§ Task item:
Find every line below with the word "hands". Then give only how many there are.

§ Data shown:
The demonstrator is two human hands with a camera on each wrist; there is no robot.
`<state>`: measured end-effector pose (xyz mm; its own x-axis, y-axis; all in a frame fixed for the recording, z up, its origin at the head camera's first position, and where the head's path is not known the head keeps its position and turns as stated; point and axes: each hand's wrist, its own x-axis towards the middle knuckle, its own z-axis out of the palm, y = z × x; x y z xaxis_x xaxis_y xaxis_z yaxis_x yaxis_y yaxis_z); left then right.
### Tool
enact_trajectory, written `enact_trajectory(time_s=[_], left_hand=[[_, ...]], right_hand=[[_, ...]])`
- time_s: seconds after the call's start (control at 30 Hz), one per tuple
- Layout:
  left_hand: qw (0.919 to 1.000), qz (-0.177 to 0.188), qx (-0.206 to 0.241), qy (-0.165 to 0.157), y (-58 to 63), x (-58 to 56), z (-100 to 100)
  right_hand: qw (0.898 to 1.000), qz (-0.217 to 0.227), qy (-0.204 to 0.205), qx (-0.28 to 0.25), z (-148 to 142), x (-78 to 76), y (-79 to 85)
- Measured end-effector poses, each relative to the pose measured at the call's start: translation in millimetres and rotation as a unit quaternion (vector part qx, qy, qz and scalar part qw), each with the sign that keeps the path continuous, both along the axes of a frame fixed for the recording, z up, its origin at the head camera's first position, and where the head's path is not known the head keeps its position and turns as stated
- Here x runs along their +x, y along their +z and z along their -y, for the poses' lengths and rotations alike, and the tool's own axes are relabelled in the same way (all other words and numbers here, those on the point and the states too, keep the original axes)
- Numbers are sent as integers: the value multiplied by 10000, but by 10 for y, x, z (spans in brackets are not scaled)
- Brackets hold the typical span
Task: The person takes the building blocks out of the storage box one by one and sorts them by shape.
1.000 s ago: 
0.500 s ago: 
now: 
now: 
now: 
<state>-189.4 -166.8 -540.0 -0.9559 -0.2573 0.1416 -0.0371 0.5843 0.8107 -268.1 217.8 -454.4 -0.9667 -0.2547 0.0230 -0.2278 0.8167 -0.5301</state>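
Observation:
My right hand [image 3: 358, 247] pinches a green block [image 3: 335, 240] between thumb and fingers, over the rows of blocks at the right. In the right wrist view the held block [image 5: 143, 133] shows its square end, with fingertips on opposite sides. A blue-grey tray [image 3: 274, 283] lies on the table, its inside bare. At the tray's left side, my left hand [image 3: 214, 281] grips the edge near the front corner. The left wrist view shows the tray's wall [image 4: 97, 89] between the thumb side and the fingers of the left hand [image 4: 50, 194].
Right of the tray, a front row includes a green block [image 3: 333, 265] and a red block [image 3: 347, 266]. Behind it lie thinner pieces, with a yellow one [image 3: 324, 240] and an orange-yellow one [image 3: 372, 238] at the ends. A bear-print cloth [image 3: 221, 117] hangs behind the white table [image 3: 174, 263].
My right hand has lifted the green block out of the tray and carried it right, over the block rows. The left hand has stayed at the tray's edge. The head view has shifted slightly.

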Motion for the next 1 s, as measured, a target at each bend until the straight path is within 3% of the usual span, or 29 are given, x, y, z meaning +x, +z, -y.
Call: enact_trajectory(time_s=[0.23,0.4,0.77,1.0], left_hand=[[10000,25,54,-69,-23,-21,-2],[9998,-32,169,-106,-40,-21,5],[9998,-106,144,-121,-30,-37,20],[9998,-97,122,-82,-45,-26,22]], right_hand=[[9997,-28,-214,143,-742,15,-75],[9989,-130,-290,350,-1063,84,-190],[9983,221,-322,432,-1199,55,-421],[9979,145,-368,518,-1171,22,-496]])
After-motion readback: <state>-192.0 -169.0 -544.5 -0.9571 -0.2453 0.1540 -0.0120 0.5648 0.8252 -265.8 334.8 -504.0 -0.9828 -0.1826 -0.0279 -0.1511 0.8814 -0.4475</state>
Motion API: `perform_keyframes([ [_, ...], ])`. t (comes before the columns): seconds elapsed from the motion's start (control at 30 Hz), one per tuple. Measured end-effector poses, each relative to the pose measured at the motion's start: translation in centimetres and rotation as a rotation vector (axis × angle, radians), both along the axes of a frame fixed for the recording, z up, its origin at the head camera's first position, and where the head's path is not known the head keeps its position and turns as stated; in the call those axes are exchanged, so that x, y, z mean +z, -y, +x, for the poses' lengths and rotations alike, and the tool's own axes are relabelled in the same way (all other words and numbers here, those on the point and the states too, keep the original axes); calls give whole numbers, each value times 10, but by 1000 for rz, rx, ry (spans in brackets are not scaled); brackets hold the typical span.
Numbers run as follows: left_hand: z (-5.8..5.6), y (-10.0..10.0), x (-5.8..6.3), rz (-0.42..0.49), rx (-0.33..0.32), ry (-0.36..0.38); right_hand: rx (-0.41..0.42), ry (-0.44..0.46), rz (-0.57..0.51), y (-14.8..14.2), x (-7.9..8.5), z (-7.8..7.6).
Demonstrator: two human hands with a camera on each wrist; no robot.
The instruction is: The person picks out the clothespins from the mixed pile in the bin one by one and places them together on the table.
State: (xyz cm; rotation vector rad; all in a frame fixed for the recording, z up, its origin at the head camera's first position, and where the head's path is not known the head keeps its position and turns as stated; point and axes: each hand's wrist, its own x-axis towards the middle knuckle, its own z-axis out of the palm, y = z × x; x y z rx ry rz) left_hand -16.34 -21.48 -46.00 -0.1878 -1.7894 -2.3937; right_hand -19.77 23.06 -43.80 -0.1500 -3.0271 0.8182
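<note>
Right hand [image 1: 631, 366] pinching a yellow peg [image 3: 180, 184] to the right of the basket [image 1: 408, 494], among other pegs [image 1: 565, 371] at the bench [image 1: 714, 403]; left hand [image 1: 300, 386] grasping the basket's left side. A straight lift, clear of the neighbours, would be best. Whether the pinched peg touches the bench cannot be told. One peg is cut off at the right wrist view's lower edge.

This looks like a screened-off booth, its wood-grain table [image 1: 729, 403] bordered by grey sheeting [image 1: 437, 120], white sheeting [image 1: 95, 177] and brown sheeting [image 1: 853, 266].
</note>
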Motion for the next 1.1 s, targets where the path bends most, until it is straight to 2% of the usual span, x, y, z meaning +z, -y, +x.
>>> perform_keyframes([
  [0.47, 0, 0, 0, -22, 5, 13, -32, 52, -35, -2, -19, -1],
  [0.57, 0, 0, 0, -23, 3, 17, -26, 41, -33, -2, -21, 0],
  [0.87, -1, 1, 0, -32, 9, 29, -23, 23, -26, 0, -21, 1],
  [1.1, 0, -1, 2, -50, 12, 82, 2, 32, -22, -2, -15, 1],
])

§ Expected answer:
2